Collardy and gaffer Bill Rae-Smith used natural light to their advantage in Rye Lane (Credit: Courtesy of Searchlight Pictures)

Movie magic

The magical realism element that Collardy referenced in his camerawork is also reflected in his approach to lighting. He takes his inspiration for lighting spaces and faces from Dutch Masters such as Vermeer and Rembrandt: “They were brilliant painters who knew how to use light and shadows to create strong storytelling through imagery. I’ve adapted their techniques to my lighting approach, which involves using soft light that feels natural and unobtrusive.”

Working closely with gaffer Bill Rae-Smith, Collardy sought to bring some fun to the film, especially to the colourful vignettes. They wanted to give them a “colourful, otherworldly look, without losing sight of the film’s grounded aesthetic. We wanted to create a subtle but powerful balance between the real and surreal.”

The film largely takes place in day exteriors (indeed, the narrative spans a single day in Dom and Yas’ life), and Collardy and Rae-Smith used natural light to their advantage. The DP explains: “My philosophy was to not fight and impose a look outside of what was naturally there. The approach was to shape the light where possible; with diffusion textiles and negative fill, then through camera, deciding what you are exposing for in the scene and finding the balance between skin tones, the background and the sky.

The characterful neighbourhoods of South-East London play a starring role in Rye Lane (Credit: Courtesy of Searchlight Pictures)

“The only day exterior scene that was artificially lit was the barbecue party scene where I had two Dinos in the neighbouring gardening to create a directional warm light to simulate a setting sun look and feel, since it was a long scene which was being shot over two days and I needed some visual consistency.”

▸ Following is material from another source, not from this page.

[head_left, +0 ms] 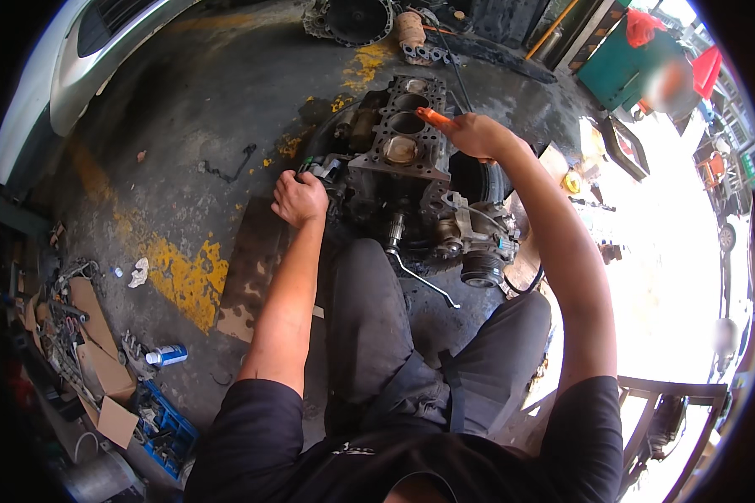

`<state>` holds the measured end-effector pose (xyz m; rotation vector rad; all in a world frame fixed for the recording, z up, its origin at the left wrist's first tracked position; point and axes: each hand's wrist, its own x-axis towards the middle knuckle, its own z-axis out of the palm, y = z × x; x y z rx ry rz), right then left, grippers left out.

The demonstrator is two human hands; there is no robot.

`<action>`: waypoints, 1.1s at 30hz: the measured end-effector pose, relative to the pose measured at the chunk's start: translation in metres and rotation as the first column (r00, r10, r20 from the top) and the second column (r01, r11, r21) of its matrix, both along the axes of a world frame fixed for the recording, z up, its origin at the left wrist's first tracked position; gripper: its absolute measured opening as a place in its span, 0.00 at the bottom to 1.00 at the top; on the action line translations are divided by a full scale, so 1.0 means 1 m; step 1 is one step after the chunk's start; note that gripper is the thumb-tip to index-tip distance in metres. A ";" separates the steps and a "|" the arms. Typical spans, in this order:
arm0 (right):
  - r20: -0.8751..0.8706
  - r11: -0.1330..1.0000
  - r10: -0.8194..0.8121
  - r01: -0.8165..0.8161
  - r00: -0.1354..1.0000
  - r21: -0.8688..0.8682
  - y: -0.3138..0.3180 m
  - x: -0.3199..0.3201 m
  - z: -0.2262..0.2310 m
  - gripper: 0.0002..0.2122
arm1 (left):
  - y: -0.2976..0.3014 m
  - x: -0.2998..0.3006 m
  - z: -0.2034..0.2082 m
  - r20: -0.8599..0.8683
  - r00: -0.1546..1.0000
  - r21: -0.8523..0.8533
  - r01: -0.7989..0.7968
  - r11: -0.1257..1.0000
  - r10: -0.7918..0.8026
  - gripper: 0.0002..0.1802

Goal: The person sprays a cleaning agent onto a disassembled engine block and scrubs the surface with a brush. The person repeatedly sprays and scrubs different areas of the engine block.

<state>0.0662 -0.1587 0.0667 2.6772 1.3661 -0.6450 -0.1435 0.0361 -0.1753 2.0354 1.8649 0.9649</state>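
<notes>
An engine block (398, 163) with several open cylinder bores stands before me, its flat top face up. My right hand (478, 137) is closed round an orange-handled tool (433, 118). The tool's front end reaches over the bores; its working tip is too small to make out. My left hand (300, 198) is curled closed beside a metal engine accessory (330, 173) on the block's left side. What those fingers hold, if anything, is hidden. A bent metal crank handle (424, 279) points toward me from the block's lower front. A pulley unit (481, 267) sits at the front right.
Oil-stained cardboard (264, 251) covers the floor at left. A tire (480, 178) lies right of the block. A blue-white can (167, 355), a blue crate (166, 427) and parts boxes are at lower left. A car (54, 92) stands far left; a gearbox housing (350, 21) lies beyond.
</notes>
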 end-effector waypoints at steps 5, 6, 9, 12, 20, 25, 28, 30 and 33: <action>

Interiors, meanwhile, were lit with HMIs (mainly M90s and M40s), lighting from outside “to give actors room to move around and a roaming floor lamp (usually an LED Kino Celeb or LiteMat) to wrap the light and key the talent. Given the reflective nature of darker skintones, I use lots of diffusion when it comes to medium/medium close ups/close ups shots as close to the actors to reduce specular highlights on faces.”

Glorious pops of colour are a key part of Rye Lane’s eye-catching visuals, and this was further highlighted in the grade with CHEAT’s Jack McGinity, a long-time collaborator of Allen-Miller. “One thing we worked on was ensuring the skin tones had this filmic softness to them, and just making sure the film was never neutral,” remembers Collardy. “It’s a film that’s alive with colour – we’d say, let’s shift the colours around, give it a green hue, just something that doesn’t feel too real and neutral.”

Rye Lane marked the feature debut of both Collardy and director Raine Allen-Miller (in foreground) (Credit: Courtesy of Searchlight Pictures)

The long and short of it

Rye Lane marks a confident leap to long-form narrative for Collardy, but he’s keen to acknowledge the part that shooting short-form has played in his growth as a cinematographer. “Narrative films have always been a big passion of mine, and it’s where I want to be,” he says, “but short form allows me to experiment and to bring those tools into changing the landscape of long-form storytelling, as we were able to do on Rye Lane – creating something that’s new and fresh.”  

It may be a proudly Peckham production, but Rye Lane managed to get the world talking after its Sundance premiere. “I’m proud that I’ve been part of something special – something that resonates and something that is seen,” its cinematographer says. “My childhood friends have seen it, my mum has seen it, my sister has seen it – everyone has seen it, and that’s why I want to make films. I want to make films that create dialogue and shift the needle of culture, and the only way you can do that is if people see it. My thing is making films for an audience that effect change and create dialogue, and I feel Rye Lane has been able to do that.”